The above description of the seam 54 includes the seam 54 extending completely around the base of the armrest support 34 so that the armrest support may be completely frangible from the load-bearing plate 22 when the load-bearing plate 22 receives a side impact. However, even if the seam 34 defines a fully enclosed loop, the direction and/or force of impact may still cause a partial cut or break such that a portion of the support 34 remains integral with the carrier plate 22. In another aspect, the armrest support 34 is only partially surrounded by the frangible section. In this arrangement, the seam 54 does not form a complete closed loop. Instead, the seam 54 may be formed to leave a thicker portion to define a hinged structure, such as a U-shape. The thicker portion may simply have the same material thickness as the surrounding structure, or may have a thickness that is only slightly reduced, wherein the seam 34 is defined by a U-shape having a fully reduced thickness that is thinner than the slightly reduced thickness. Thus, the fully reduced thickness along the U-shape will sever or fracture before the hinge portion and bending or pivoting movement of the carrier plate about the hinge portion may occur, wherein the armrest support 34 again remains substantially stationary. This type of arrangement will be described in more detail below with reference to fig. 6.

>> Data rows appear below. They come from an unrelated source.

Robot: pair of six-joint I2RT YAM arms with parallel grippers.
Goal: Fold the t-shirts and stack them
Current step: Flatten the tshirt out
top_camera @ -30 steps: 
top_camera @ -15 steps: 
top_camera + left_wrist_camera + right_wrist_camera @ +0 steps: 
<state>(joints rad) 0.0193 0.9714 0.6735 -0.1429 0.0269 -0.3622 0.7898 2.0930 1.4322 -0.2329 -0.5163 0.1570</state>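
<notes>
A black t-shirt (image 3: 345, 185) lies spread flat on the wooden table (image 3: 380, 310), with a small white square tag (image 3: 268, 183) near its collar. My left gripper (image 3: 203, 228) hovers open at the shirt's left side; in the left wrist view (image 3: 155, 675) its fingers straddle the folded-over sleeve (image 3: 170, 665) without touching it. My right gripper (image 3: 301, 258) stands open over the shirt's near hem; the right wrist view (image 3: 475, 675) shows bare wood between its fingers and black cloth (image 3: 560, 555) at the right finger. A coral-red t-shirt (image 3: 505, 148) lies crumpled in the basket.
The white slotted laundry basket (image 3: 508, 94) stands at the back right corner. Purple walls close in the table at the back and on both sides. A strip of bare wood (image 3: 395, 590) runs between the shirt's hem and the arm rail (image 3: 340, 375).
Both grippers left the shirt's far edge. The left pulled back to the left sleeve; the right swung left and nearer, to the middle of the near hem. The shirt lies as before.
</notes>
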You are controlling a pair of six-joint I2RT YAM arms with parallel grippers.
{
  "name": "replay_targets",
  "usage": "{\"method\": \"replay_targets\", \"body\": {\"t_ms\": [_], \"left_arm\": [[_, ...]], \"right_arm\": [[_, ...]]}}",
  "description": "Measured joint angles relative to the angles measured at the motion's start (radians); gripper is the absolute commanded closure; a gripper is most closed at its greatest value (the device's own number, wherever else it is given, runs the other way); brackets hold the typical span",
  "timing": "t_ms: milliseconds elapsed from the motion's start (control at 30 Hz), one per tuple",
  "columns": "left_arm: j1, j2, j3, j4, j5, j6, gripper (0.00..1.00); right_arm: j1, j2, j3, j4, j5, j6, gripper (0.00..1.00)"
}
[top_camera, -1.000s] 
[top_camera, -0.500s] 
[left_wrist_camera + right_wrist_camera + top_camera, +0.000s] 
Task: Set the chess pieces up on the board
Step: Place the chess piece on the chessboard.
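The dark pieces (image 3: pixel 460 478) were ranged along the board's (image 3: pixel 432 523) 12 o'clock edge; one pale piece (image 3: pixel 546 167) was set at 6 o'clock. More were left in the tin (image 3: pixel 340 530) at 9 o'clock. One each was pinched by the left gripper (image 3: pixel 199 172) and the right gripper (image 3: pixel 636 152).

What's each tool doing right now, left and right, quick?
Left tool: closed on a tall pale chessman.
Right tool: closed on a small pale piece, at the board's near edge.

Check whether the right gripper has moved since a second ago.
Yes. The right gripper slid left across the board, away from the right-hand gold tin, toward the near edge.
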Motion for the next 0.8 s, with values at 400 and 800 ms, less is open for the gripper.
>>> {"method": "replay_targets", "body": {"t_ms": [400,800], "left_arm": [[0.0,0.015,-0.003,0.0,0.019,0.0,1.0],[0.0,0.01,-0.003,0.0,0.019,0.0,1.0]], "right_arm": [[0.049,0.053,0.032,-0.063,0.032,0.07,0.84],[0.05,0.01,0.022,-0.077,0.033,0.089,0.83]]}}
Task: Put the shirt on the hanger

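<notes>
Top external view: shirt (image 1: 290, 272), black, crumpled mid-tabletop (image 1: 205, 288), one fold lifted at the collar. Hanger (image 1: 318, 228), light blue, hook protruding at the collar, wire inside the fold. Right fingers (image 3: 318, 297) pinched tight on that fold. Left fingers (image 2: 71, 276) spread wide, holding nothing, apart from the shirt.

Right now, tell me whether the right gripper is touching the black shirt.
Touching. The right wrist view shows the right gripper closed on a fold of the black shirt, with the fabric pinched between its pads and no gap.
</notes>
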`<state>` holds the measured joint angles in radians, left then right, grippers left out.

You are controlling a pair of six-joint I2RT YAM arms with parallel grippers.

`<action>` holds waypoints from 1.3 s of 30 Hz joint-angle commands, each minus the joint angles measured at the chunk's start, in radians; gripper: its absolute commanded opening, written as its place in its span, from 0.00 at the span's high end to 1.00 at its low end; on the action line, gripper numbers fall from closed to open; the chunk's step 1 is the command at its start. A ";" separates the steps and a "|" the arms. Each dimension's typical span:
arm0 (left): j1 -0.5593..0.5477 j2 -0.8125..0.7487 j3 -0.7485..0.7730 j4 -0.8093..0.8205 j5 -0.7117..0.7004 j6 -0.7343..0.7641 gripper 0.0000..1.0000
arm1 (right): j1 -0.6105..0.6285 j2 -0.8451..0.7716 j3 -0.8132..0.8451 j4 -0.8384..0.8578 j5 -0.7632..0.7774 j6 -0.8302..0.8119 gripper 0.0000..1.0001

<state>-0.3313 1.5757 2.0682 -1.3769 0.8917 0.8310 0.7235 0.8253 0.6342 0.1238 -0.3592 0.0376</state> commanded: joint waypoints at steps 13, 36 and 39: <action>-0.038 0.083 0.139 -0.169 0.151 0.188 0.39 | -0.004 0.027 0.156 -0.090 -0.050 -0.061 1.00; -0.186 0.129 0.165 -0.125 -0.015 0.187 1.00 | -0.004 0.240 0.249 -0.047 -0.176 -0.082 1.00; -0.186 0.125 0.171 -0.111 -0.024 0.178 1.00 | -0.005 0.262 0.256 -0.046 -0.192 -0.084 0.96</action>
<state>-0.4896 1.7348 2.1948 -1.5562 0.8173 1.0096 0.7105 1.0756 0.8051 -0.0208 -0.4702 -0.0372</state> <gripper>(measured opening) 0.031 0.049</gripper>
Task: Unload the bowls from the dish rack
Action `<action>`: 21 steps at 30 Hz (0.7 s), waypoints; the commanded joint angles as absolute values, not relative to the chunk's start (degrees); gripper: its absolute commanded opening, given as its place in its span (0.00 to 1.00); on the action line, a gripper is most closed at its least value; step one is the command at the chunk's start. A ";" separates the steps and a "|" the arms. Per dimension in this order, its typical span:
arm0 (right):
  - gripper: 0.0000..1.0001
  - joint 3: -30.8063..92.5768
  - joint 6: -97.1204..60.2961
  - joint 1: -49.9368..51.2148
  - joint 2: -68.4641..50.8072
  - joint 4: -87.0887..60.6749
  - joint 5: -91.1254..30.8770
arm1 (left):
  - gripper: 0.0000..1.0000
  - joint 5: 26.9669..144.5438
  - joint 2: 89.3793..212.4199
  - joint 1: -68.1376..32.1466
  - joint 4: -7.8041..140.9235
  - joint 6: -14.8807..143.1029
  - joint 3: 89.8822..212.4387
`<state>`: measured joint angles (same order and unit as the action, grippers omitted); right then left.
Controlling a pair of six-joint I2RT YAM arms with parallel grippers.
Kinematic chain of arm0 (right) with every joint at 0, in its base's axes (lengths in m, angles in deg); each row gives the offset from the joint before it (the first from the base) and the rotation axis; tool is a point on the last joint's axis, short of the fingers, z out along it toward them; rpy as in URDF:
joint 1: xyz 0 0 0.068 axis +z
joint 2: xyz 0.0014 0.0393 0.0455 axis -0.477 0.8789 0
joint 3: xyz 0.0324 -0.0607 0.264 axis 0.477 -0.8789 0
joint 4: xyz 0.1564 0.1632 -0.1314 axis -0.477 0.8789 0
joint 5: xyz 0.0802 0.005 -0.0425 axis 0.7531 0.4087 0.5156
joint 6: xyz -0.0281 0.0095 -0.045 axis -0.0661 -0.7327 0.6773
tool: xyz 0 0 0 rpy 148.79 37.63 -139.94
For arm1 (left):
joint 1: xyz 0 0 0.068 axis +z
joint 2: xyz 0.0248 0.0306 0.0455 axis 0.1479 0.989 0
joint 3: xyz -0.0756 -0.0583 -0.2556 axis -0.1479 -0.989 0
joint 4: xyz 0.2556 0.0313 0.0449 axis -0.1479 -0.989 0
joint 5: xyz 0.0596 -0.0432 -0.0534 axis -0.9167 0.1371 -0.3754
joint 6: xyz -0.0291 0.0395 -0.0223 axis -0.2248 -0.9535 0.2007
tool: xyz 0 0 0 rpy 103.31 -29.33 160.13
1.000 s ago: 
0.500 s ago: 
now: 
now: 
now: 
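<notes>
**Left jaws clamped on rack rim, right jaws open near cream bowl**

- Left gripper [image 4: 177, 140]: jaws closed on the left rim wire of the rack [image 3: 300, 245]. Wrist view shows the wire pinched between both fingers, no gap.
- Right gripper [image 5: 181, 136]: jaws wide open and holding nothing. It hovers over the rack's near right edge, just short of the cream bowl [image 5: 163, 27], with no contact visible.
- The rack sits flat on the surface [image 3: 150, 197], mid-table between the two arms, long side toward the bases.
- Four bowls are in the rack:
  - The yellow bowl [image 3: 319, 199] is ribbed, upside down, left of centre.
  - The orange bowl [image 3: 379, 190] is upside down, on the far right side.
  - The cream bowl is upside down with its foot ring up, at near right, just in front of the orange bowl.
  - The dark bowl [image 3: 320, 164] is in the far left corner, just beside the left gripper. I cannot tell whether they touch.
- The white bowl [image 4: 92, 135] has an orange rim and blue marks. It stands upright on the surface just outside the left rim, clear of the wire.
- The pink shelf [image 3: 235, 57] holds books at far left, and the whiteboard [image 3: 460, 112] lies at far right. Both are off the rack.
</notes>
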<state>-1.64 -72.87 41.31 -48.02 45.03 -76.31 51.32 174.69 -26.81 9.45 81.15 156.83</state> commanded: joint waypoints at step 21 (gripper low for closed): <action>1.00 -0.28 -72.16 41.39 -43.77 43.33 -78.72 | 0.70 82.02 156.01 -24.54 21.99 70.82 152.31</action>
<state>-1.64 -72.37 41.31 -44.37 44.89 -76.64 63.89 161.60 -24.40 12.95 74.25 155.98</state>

Referring to fig. 6, in another aspect, the connection seam 154 extends partially around the base of the armrest support 34. More specifically, the connection seams 154 extend around the bottom and lateral sides of the armrest support 34. The retaining section 154a extends between the terminal ends of the connection seams 154 to complete a loop around the base of the armrest support 34. The thickness of the retaining section 154a is greater than the thickness of the connection seam 154. The attachment seam 154 may have a thickness similar to the attachment seam 54 described above such that the attachment seam 154 will fracture or sever in response to side impact loads exerted on the load bearing panel 22. When the connection seam 154 will break, the retaining section 154a will bend such that the armrest support 34 will pivot downwardly about the retaining section 154a in response to inward movement of the load-bearing panel 22, thereby limiting inward intrusion of the armrest support 34 into the passenger compartment. In the event that the armrest support 34 does not pivot downward but remains generally stationary, the carrier plate 22 may pivot such that the bottom of the plate 22 moves inward and upward and the top of the plate 22 moves outward and downward. This movement applies to the retaining section 154a at the top of the connection seam 154.

As shown, the retaining section 154a is located at the top of the armrest support 34 such that the armrest support 34 will move downward. However, the retaining sections 154a may also be provided on lateral sides or bottoms of the armrest support 34 with corresponding pivoting movement. The selection of the position of the retaining section 154a may be made in accordance with a desired controlled pivotal movement of the armrest support 34 (or the carrier plate 22 relative to the armrest support 34) during a side impact event.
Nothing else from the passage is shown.